What the task requires ->
Character for character, give back every line below.

Given data ->
=== Begin Enclosure ===

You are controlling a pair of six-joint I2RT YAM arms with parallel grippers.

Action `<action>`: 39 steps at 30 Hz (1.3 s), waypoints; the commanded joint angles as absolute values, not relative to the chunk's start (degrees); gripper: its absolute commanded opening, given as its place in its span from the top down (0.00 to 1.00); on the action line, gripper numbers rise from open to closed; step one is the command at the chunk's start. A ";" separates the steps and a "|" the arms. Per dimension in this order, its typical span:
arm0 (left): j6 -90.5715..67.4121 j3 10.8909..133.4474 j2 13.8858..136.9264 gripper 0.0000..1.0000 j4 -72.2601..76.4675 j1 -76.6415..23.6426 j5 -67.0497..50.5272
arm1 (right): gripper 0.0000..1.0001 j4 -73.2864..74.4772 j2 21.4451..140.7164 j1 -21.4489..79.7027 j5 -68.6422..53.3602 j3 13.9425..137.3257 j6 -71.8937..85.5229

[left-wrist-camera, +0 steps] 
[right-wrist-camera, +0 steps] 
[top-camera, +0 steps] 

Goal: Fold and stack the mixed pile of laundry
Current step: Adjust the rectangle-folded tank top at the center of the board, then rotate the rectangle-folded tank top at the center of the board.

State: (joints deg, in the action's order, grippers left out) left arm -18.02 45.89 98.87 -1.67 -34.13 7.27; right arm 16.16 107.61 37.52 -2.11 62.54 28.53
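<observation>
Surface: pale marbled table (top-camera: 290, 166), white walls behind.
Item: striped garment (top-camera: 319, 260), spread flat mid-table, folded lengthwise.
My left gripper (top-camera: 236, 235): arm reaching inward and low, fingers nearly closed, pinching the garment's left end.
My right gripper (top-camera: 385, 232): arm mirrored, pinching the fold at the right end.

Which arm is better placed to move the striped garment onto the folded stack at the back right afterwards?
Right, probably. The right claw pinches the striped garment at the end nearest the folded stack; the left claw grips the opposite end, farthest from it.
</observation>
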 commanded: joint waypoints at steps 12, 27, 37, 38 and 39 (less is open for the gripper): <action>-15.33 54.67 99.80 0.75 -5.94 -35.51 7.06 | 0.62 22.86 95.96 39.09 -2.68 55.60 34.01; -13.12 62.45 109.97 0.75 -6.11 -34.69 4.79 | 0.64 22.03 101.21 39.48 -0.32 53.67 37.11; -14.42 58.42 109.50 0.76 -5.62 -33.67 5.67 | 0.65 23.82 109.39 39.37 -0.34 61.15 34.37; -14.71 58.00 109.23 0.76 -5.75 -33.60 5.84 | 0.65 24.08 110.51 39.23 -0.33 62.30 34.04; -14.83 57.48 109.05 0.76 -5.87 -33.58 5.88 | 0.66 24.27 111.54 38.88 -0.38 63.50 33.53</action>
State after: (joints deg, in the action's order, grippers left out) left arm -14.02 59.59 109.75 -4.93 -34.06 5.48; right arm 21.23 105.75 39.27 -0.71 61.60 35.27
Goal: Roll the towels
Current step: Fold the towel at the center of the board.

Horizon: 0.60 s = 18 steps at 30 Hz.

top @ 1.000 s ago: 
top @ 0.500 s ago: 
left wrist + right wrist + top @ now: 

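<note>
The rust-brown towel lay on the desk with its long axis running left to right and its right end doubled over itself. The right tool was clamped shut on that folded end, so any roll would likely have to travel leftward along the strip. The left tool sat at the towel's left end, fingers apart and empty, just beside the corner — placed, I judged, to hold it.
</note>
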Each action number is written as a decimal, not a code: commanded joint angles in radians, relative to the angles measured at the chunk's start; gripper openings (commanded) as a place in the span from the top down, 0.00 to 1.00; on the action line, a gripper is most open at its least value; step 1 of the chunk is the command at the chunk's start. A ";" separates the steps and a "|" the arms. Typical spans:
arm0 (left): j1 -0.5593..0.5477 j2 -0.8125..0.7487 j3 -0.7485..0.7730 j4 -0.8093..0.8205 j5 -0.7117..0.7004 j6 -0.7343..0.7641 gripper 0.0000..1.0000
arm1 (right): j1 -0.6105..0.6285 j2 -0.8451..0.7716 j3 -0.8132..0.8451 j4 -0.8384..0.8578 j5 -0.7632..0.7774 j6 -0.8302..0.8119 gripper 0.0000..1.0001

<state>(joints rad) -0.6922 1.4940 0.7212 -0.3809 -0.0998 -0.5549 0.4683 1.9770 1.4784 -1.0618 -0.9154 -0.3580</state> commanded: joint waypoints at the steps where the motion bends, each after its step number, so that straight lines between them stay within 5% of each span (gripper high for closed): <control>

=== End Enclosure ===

Exercise solution ->
You are controlling a pair of six-joint I2RT YAM arms with parallel grippers.

Action `<action>`: 39 steps at 30 Hz (1.3 s), waypoints; the commanded joint angles as absolute values, not relative to the chunk's start (degrees); gripper: its absolute commanded opening, given as its place in its span from the top down (0.00 to 1.00); on the action line, gripper numbers rise from open to closed; step one is the command at the chunk's start. A ";" separates the steps and a "|" the arms. Per dimension in this order, its typical span:
arm0 (left): j6 -90.5715..67.4121 j3 10.8909..133.4474 j2 13.8858..136.9264 gripper 0.0000..1.0000 j4 -72.2601..76.4675 j1 -76.6415..23.6426 j5 -67.0497..50.5272
arm1 (right): gripper 0.0000..1.0001 j4 -73.2864..74.4772 j2 21.4451..140.7164 j1 -21.4489..79.7027 j5 -68.6422..53.3602 j3 13.9425..137.3257 j6 -71.8937..85.5229

[left-wrist-camera, +0 steps] 
[right-wrist-camera, +0 steps] 
[top-camera, +0 steps] 

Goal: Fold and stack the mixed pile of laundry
Current step: Adjust the rectangle-folded tank top at the center of the board, then rotate the rectangle-folded tank top at the center of the board.

State: (joints deg, in the action's order, grippers left out) left arm -18.02 45.89 98.87 -1.67 -34.13 7.27; right arm 16.16 107.61 37.52 -2.11 62.54 28.53
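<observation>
Surface: pale marbled table (top-camera: 290, 166), white walls behind.
Item: striped garment (top-camera: 319, 260), spread flat mid-table, folded lengthwise.
My left gripper (top-camera: 236, 235): arm reaching inward and low, fingers nearly closed, pinching the garment's left end.
My right gripper (top-camera: 385, 232): arm mirrored, pinching the fold at the right end.

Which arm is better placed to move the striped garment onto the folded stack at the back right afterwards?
Right, probably. The right claw pinches the striped garment at the end nearest the folded stack; the left claw grips the opposite end, farthest from it.
</observation>
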 commanded: joint waypoints at steps 12, 27, 37, 38 and 39 (less is open for the gripper): <action>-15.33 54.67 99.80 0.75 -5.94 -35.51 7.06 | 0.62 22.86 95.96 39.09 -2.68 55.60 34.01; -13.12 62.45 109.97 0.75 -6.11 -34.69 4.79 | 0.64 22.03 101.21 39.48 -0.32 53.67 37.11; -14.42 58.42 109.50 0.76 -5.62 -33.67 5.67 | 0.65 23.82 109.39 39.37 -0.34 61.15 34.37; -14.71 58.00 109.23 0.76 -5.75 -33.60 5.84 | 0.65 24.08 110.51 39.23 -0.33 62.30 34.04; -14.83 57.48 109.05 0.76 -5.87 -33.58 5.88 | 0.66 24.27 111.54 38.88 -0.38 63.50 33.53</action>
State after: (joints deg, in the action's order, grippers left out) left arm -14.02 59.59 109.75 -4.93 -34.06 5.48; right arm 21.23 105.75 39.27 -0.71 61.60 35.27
Goal: Roll the towels
Current step: Fold the towel at the center of the board.

Horizon: 0.60 s = 18 steps at 30 Hz.

top @ 1.000 s ago: 
top @ 0.500 s ago: 
left wrist + right wrist + top @ now: 

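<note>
The rust-brown towel lay on the desk with its long axis running left to right and its right end doubled over itself. The right tool was clamped shut on that folded end, so any roll would likely have to travel leftward along the strip. The left tool sat at the towel's left end, fingers apart and empty, just beside the corner — placed, I judged, to hold it.
</note>
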Each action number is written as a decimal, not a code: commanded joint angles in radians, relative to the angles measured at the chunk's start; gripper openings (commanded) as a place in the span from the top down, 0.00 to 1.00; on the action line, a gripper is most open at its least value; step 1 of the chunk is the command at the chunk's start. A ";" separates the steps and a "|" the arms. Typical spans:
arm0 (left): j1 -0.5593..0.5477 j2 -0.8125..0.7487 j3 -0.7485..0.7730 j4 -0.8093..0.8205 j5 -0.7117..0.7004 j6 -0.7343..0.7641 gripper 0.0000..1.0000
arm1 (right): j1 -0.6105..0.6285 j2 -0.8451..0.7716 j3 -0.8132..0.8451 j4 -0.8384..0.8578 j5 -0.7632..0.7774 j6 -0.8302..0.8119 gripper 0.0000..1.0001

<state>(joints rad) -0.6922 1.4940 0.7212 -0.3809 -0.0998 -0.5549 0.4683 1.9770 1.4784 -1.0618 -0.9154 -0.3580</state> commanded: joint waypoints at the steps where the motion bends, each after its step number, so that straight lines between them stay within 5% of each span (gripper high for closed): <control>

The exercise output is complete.